Running through the books are masterly portraits of the protagonists, and Mieville is always fair in his portrayal of the Bolsheviks. Lenin and Trotsky appear in all their complex and contradictory glory, and the latter comes across as a powerful and crucial contributor to the success of the uprising. The narrative always comes back to Lenin, however, and although the revolution was in fact an often ramshackle and random affair, there is the sense that events would not have finally succeeded without Lenin’s vision and drive.

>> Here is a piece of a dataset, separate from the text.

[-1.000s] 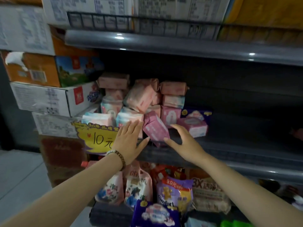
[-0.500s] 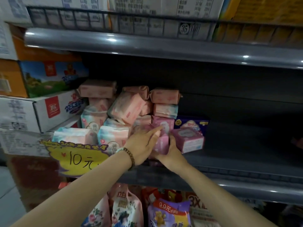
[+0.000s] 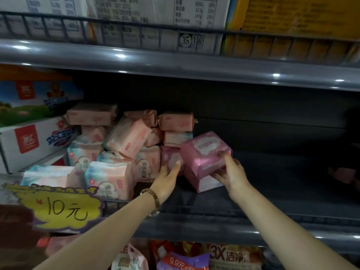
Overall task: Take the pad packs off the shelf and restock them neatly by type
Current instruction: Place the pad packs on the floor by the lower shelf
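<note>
Glossy pink pad pack (image 3: 204,158), tilted
</note>
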Demonstrator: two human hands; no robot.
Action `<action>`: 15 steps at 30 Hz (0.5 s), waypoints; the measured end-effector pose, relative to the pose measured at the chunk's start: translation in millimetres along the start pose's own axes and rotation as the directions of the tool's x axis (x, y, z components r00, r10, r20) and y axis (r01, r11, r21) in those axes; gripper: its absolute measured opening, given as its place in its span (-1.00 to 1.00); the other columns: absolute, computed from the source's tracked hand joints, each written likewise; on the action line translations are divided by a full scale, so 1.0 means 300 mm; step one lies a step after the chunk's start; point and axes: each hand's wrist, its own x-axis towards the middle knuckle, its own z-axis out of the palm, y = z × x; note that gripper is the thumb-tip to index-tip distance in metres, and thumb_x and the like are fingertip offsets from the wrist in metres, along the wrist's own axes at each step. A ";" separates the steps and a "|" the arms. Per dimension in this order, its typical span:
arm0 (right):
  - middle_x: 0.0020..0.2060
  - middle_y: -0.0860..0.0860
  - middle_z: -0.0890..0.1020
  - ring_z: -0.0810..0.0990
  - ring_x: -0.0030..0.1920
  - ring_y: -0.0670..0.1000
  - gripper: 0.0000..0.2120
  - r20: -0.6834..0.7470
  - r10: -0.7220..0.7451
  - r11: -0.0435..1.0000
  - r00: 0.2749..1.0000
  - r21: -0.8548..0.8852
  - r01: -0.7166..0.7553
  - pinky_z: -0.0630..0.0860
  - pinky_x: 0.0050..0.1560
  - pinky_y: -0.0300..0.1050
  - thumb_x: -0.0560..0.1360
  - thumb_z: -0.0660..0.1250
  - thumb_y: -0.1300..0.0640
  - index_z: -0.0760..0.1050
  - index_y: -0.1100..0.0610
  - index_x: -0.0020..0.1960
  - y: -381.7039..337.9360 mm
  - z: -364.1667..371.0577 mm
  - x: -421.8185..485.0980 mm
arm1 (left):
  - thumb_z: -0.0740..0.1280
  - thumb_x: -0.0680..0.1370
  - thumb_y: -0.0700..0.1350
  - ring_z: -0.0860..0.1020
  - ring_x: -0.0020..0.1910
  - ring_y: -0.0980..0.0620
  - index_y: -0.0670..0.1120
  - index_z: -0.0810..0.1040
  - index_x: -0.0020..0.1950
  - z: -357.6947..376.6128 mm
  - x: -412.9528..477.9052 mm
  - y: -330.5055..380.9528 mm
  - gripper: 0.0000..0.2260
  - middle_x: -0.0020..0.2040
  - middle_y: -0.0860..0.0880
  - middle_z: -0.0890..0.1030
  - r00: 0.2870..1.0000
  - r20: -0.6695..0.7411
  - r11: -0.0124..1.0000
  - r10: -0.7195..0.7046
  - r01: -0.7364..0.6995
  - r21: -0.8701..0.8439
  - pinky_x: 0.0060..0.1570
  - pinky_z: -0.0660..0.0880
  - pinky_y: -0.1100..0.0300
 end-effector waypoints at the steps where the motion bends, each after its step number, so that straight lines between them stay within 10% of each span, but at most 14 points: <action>1: 0.08 0.17 0.59 0.62 0.05 0.16 -0.49 -0.017 0.023 1.000 1.000 -0.008 -0.023 0.60 0.03 0.07 0.42 0.44 -0.04 0.36 0.13 0.26 -0.015 -0.001 0.025 | 0.08 0.60 0.20 0.12 0.51 0.03 -0.04 0.07 0.56 0.022 0.015 0.010 -0.40 0.53 0.02 0.17 1.000 0.012 0.999 -0.024 0.024 -0.024 0.41 0.00 0.25; 5: 0.23 0.17 0.55 0.57 0.15 0.20 0.14 -0.056 0.094 0.911 0.994 -0.398 -0.108 0.53 0.18 0.08 0.00 0.43 -0.50 0.35 0.11 0.41 0.037 -0.053 0.227 | 0.14 0.53 0.27 0.17 0.50 -0.06 -0.10 0.16 0.53 0.111 0.072 0.034 -0.32 0.51 -0.07 0.22 0.990 0.073 0.983 -0.117 0.126 -0.135 0.48 0.08 0.12; 15: 0.08 0.14 0.62 0.60 -0.02 0.10 -0.46 0.112 0.184 0.926 0.977 -0.353 -0.134 0.52 -0.03 -0.08 0.44 0.32 -0.29 0.49 0.10 0.21 0.010 -0.050 0.186 | 0.11 0.62 0.12 0.41 0.35 -0.09 -0.11 0.32 0.43 0.210 0.113 0.066 -0.54 0.34 -0.10 0.45 0.956 0.148 0.831 -0.253 0.293 -0.473 0.13 0.36 0.13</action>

Mieville also acknowledges that it is very hard to look at 1917 without hindsight and a knowledge of what would come later (and he includes some lovely little nods to other great authors…)

And Stalin, the ‘grey blur’ at the heart of the machine, builds up his power base, his own status as most equal of all.

Fittingly, I finished “October” as the anniversary dawned, and as I was composing my post on this truly magisterial work I was watching the revolution unfold ‘live’ on a fascinating iPad app which drew on, and provided, much of the same material as the book (yes, it’s taken me that long to pull my thoughts together…) I found it impossible not to be caught up in the emotion and the excitement of it all while I was reading “October” and whatever your political colour, this book will give you a marvellous insight into the motivations and actions of the revolutionaries.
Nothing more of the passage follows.